## INSTRUCTIONS FOR THE TASK
Filter this data down to the lines that hold "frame", and copy them.

:::::

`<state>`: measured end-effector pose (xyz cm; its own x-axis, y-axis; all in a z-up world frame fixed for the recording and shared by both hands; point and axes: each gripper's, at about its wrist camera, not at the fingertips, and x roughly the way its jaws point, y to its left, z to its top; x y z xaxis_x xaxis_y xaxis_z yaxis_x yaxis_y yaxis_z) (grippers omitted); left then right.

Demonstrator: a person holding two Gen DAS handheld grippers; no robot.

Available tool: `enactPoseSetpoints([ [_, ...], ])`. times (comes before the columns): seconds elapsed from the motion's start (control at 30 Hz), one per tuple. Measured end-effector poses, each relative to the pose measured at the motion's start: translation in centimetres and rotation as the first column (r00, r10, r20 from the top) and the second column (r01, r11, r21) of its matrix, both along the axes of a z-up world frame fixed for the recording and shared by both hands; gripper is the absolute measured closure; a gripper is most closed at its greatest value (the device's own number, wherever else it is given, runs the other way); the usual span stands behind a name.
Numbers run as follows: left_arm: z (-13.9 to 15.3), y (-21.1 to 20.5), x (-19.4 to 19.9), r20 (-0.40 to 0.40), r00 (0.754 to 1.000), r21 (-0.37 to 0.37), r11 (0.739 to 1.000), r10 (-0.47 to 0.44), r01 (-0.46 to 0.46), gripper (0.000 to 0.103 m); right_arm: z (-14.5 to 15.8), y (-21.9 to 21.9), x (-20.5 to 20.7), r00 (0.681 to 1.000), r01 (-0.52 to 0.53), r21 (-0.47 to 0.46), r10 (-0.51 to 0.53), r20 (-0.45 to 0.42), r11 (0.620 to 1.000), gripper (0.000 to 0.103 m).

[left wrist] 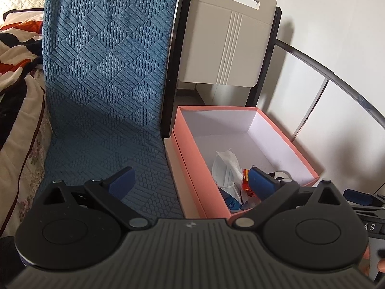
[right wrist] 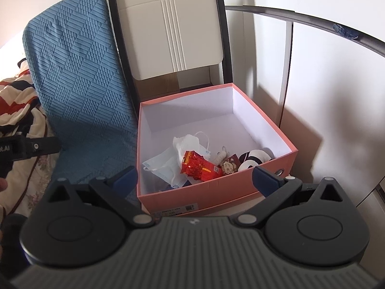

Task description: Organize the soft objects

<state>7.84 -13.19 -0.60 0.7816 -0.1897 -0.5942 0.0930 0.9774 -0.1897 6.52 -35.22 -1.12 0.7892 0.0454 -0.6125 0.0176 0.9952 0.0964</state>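
Note:
A pink box (right wrist: pixel 216 200) with a white inside stands open beside a blue textured cushion (right wrist: pixel 79 91). In it lie a pale blue face mask (right wrist: pixel 163 166), a crumpled white tissue (right wrist: pixel 186 142), a red snack packet (right wrist: pixel 199 166), a small brown packet (right wrist: pixel 228 167) and a black-and-white item (right wrist: pixel 255 157). My right gripper (right wrist: pixel 195 178) hovers open over the box's near wall, with nothing between its blue pads. My left gripper (left wrist: pixel 192 183) is open too, straddling the pink box's (left wrist: pixel 207 202) left wall, one finger over the cushion (left wrist: pixel 105 72), the other over the mask (left wrist: pixel 223 168).
A beige folding chair back (right wrist: pixel 173 33) leans behind the box. Patterned bedding (left wrist: pixel 16 55) lies left of the cushion. A white panelled wall with a dark rail (right wrist: pixel 312 19) runs along the right. Part of the other gripper (right wrist: pixel 26 148) shows at the left edge.

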Motion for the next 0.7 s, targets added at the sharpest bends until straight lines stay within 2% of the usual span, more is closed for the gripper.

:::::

## PROBLEM SOLUTION
`<state>`: measured end-effector pose (xyz cm; its own x-axis, y-axis; all in a z-up world frame fixed for the recording and shared by both hands; point and axes: each gripper's, at about its wrist camera, not at the fingertips, and x roughly the way its jaws point, y to its left, z to its top; x y z xaxis_x xaxis_y xaxis_z yaxis_x yaxis_y yaxis_z) (grippers omitted); left then right.
Available tool: `enactPoseSetpoints([ [_, ...], ])`. times (comes before the columns): seconds elapsed from the motion's start (control at 30 Hz), one per tuple. Measured end-effector poses, each relative to the pose measured at the motion's start: translation in centimetres and rotation as the first column (r00, r10, r20 from the top) and the second column (r01, r11, r21) of its matrix, both along the axes of a z-up world frame fixed for the recording and shared by both hands; gripper is the absolute measured closure; a gripper is most closed at its greatest value (the device's own number, wherever else it is given, runs the other way); the usual span stands behind a name.

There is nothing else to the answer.